Q: What are your views on objective carcase measurement and why is it important for the industry moving forward?

A: When we compiled our Cattle and Beef Market Study, one of the issues that came up repeatedly was the issue of the integrity of the grading system - 90% of slaughter cattle are now sold over the hooks and the grading system is the critical aspect of price discovery. Usually, price grids are heavily dependent on the grading applied to the half-carcase during processing. We received a lot of complaints about it and producers highlighted a range of issues that they felt reduced their confidence that they were being treated fairly when it came to grading.

In our view, objective carcase measurement has enormous potential to overcome all those issues and restore confidence, in the same way objective measurement has in the Australian wool industry in the last 30 or 40 years. The wool industry went from visual appraisal, to measured fibre diameter and yields, and that is now the bedrock of growers’ understanding of wool quality and very importantly, price determination and we can see the same potential in the cattle industry.

The quality of information arising from DEXA or similar technology is much improved. It can give very specific information about depth of fat cover, marbling, eye muscle size, and lean carcase yield. We can get a big improvement in the quality of information going back to producers which at the same time is very objective and much less open to dispute or concern from producers. It creates great potential in lifting the productivity of the cattle industry in Australia and improving the profitability of everyone in the supply chain.

Q: ACCC’s Cattle and Beef Market Study was released in March this year, what are the next steps in its progress?

A: When we released the report there were a couple of aspects to it. One is, when we looked at the issues we felt required attention by the sector, it was obvious there is no single authority that could act on those recommendations, so it was going to rely on an industry-wide approach to have a lot of those changes made. We had been encouraged by the Senate and Senate Inquiry process to take more concrete steps to get some of those changes and make stronger recommendations. We took the view that the ideal situation for a lot of the recommendations we made would be for the industry to collectively agree on some of the reforms that were proposed and implement them, rather than have the heavy hand of government coming in and making regulations or restrictions that may not work as well. We felt it was important the industry be given a good opportunity to look at and respond to those proposals before going down the regulatory path.
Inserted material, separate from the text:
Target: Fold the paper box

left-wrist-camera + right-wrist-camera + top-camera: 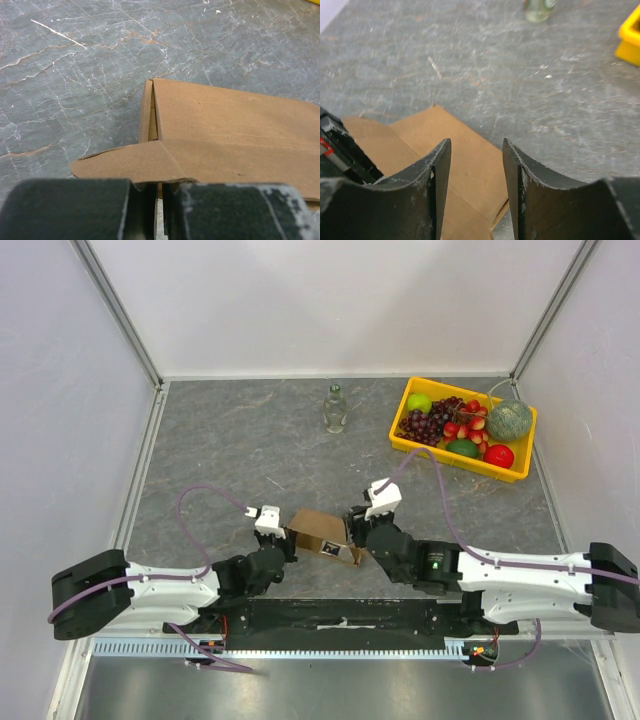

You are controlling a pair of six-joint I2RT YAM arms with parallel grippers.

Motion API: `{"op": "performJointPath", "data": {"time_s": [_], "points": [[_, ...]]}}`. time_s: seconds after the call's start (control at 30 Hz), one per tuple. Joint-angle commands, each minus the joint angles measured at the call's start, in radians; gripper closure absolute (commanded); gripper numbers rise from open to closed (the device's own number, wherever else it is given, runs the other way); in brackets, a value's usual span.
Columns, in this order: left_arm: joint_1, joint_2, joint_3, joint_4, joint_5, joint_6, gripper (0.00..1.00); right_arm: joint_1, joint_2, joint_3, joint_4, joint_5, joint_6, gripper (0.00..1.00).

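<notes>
Brown paper box (318, 529); bottle (335, 408) seemingly clear.

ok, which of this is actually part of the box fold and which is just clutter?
In the job:
paper box
left gripper, shut on it
right gripper, open over it

Lying about:
glass bottle
yellow fruit tray with grapes and a melon

Grey veined stone tabletop (230, 440). Near its far edge, about mid-width, a small clear glass bottle (335, 410), upright. In the far right corner, a yellow rectangular plastic tray (440, 457), holding dark purple grapes (428, 422), a green apple (419, 402), a netted pale green melon (511, 420), a red round fruit (499, 455).
</notes>
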Motion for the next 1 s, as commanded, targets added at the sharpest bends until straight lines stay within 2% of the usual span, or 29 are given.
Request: {"op": "performJointPath", "data": {"time_s": [0.0,0.1,0.27,0.3,0.37,0.47,0.7,0.97], "points": [[-0.013,-0.033,0.019,-0.089,0.004,-0.028,0.91,-0.036,0.077,0.045,0.014,-0.220,0.031,0.48],[-0.016,-0.073,0.022,-0.141,0.006,-0.043,0.88,-0.049,0.142,0.036,0.068,-0.298,0.045,0.48],[-0.018,-0.154,0.026,-0.226,0.012,-0.077,0.77,-0.053,0.248,0.031,0.154,-0.361,0.060,0.48],[-0.020,-0.167,0.031,-0.249,0.016,-0.085,0.67,-0.053,0.260,0.030,0.166,-0.366,0.063,0.48],[-0.021,-0.197,0.038,-0.302,0.033,-0.107,0.56,-0.053,0.277,0.024,0.186,-0.363,0.069,0.48],[-0.020,-0.245,0.045,-0.370,0.065,-0.147,0.51,-0.053,0.291,0.014,0.209,-0.361,0.071,0.48],[-0.021,-0.378,0.063,-0.592,0.182,-0.291,0.46,-0.055,0.304,0.008,0.215,-0.350,0.066,0.47],[-0.023,-0.553,0.048,-0.731,0.386,-0.356,0.52,-0.061,0.320,0.010,0.220,-0.358,0.060,0.47]]}}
We foreshadowed that we would revisit, within 12 months or so, and have a look at how industry responded to those recommendations and that would be a process that would occur in 2018 and lead to further recommendations about what needs to happen in the industry.

Q: Australia’s red meat sector is a high-cost production system compared to virtually all international competitors – how can Australia remain competitive globally?

A: We’re seeing now a shift to higher quality and higher value markets and production. Our biosecurity standards and our quality have kept us in the Japanese and the Korean markets and given us access to the EU market, and are getting traction in higher quality food service and retail outlets in developing nations. That’s an area our competitors aren’t as successful in.

For example, South American countries don’t have the same degree of biosecurity and traceability that we do, and similarly with competitors emerging from for example, the Indian subcontinent, we have systems in place and we have integrity and quality that they are not able to match at this stage. That’s where our best opportunities lie and when you look at those sorts of markets, the critical issue is the extent of the information and the integrity of the information associated with the product. The emergence of branded products, provenance, and standards around grassfed and grainfed products give consumers exactly what they want. All those things that differentiate us from average quality production, depend on information and the integrity of that information. It’s quite important we need to keep that in mind as we look to where the growth in the industry can occur.